One way to bring down the tax liability of a business, whether a sole proprietor or a company, is to keep the assessed losses alive.
Of course, an assessed loss is not a good thing, as it means that a company has lost money in a year. However, the business has in effect ‘paid’ for the loss (because it cost money). Therefore, it should be safeguarded as it is, in a sense, an asset.
Accounting professionals call this deferred tax. The business is able to write the loss off in a subsequent year when the profits are better. It then pays far less tax in that year than it would have without the loss. So it’s a real tax saver.
So, how can a loss be lost? Liquidating a business is one way. When a company is sold, SARS makes it very difficult for the owners to utilise the assessed loss – because the asset that is the assessed loss is now gone.
An alternative: compromising
Of course, if the business is losing money, the owners might well make a plan with creditors to keep it afloat. This could take the form of a compromise, whereby creditors agree to accept a lower amount of money. This allows the assessed loss to be written off. Lack of trade in a business for longer than one year triggers the statutory provision that the loss cannot be taken into account in a subsequent tax year. ‘Trade’, by the way, means more than just meetings – there must be activity resulting in income and, preferably, even some profit.
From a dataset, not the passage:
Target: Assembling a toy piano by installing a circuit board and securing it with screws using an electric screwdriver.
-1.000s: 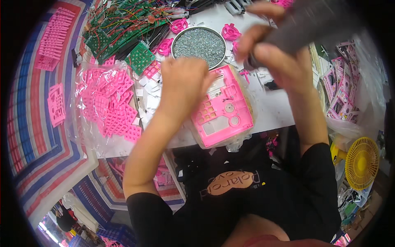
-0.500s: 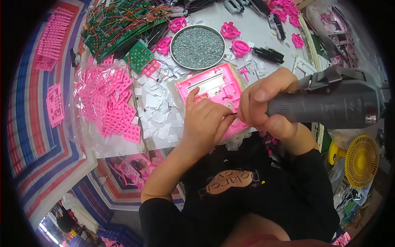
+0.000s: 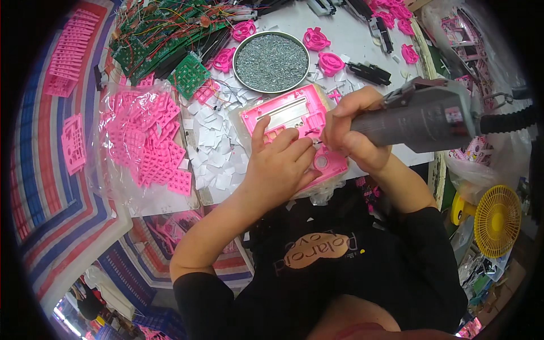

Tax scheme: a word of caution
Another way of saving tax is to set up the business as part of a tax scheme. Some advantage might accrue to you by running another business at a bit of a loss. With some imagination, it’s easy to see how well this could work.
Beware, though: SARS is wise to such a ploy. If the business does not have a prospect of making profit at some stage, the law will regard the expenditure as not having gone into the business in order to produce income, and the tax scheme will become null and void.
If you want to put such a scheme into operation, make sure that your game plan includes the potential for paying tax at some point. In other words, don’t be too aggressive with such a tax scheme.
Starting a business from scratch
Often, people start businesses because they have little choice. They have some funds, some skill and another avenue of income has closed, forcing them to use what they have. It’s a fairly common scenario in South Africa.
All too often, tax compliance takes a back seat to making a living. And invariably, the first year or two shows a financial loss.
Frequently, because of this loss, the first year or two are not reported and SARS receives no tax return. This can result in the write-off of the valuable assessed loss because SARS might then estimate a zero income return. If uncontested, this becomes final, and the loss unusable.